| TRY IT |
Below are some records; quote exactly the lines from the one that contains "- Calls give" through the one that contains "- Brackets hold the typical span", inclusive, and no others.

BEGIN EXERCISE MATERIAL

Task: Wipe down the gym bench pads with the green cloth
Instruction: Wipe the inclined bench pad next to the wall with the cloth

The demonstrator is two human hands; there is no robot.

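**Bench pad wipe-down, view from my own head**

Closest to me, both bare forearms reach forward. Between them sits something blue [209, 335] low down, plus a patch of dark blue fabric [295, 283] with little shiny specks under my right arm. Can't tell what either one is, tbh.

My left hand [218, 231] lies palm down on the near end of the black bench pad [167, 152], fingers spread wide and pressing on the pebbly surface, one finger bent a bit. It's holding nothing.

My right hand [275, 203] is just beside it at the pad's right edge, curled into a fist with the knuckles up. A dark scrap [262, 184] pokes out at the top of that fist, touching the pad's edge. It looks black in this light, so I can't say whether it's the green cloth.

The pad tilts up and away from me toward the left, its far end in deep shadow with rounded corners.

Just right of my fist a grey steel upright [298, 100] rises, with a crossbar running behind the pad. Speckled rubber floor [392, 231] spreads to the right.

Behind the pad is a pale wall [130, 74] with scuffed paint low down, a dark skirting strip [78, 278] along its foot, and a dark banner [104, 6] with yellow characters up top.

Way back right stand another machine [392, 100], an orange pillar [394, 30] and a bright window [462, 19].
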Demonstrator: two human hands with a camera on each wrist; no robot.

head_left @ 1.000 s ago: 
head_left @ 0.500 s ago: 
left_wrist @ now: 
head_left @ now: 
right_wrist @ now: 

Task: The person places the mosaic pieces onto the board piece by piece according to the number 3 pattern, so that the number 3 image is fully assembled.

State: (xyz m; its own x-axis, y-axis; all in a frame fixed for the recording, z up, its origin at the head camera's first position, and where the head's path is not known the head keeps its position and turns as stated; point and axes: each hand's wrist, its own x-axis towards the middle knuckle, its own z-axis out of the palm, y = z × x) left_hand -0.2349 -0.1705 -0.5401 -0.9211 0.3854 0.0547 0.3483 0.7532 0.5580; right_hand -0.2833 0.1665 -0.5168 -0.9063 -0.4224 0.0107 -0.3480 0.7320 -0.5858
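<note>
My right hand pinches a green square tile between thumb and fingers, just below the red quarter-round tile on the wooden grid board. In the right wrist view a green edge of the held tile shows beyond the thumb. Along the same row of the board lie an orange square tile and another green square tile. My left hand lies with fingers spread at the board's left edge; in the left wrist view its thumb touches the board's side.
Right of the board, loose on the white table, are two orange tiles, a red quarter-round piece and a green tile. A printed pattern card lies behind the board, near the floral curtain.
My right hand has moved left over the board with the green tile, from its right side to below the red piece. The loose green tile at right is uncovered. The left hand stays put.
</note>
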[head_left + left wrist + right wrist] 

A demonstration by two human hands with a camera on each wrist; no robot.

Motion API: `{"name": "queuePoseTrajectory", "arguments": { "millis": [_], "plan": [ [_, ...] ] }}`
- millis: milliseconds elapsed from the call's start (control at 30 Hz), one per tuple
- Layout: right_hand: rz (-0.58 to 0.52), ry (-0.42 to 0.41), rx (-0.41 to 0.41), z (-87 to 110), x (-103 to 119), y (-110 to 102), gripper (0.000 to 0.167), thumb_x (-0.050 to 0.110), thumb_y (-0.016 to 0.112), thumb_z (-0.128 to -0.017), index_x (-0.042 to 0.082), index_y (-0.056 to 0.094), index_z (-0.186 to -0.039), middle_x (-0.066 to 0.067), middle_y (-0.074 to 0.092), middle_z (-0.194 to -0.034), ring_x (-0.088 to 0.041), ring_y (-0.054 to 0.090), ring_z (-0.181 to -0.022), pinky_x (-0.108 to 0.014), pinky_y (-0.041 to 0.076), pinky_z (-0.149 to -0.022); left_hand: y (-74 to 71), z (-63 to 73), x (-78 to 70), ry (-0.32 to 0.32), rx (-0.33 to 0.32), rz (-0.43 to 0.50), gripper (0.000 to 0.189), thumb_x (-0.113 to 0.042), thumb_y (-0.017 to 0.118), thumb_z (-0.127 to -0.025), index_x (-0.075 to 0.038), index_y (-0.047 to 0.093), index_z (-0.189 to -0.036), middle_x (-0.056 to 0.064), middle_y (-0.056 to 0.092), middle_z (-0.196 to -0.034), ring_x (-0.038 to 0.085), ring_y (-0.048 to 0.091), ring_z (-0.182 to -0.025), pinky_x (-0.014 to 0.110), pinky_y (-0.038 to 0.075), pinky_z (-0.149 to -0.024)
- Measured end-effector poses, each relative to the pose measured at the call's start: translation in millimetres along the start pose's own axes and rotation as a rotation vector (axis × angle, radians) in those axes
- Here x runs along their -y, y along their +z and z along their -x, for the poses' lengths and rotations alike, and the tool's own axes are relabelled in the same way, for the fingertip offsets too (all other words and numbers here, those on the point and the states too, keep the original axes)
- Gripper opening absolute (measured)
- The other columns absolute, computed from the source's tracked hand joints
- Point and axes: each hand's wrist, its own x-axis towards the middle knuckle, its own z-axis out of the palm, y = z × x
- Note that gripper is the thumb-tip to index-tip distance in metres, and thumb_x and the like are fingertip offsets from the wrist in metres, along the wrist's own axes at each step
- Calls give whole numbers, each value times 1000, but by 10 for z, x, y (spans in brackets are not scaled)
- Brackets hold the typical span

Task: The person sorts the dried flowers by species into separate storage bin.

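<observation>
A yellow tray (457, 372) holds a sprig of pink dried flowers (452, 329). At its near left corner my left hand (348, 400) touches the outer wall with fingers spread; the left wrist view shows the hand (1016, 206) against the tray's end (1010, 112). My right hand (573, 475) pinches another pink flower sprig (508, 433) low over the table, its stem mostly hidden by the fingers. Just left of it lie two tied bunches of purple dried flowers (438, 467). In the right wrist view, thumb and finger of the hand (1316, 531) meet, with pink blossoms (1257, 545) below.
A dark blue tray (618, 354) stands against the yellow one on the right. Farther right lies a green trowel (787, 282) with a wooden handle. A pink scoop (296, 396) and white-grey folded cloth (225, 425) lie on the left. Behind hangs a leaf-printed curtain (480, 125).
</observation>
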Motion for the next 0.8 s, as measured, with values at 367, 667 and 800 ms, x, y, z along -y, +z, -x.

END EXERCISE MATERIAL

| SOLVED EXERCISE |
- Calls give whole numbers, each value times 1000, but by 10 for z, x, y (spans in brackets are not scaled)
- Brackets hold the typical span

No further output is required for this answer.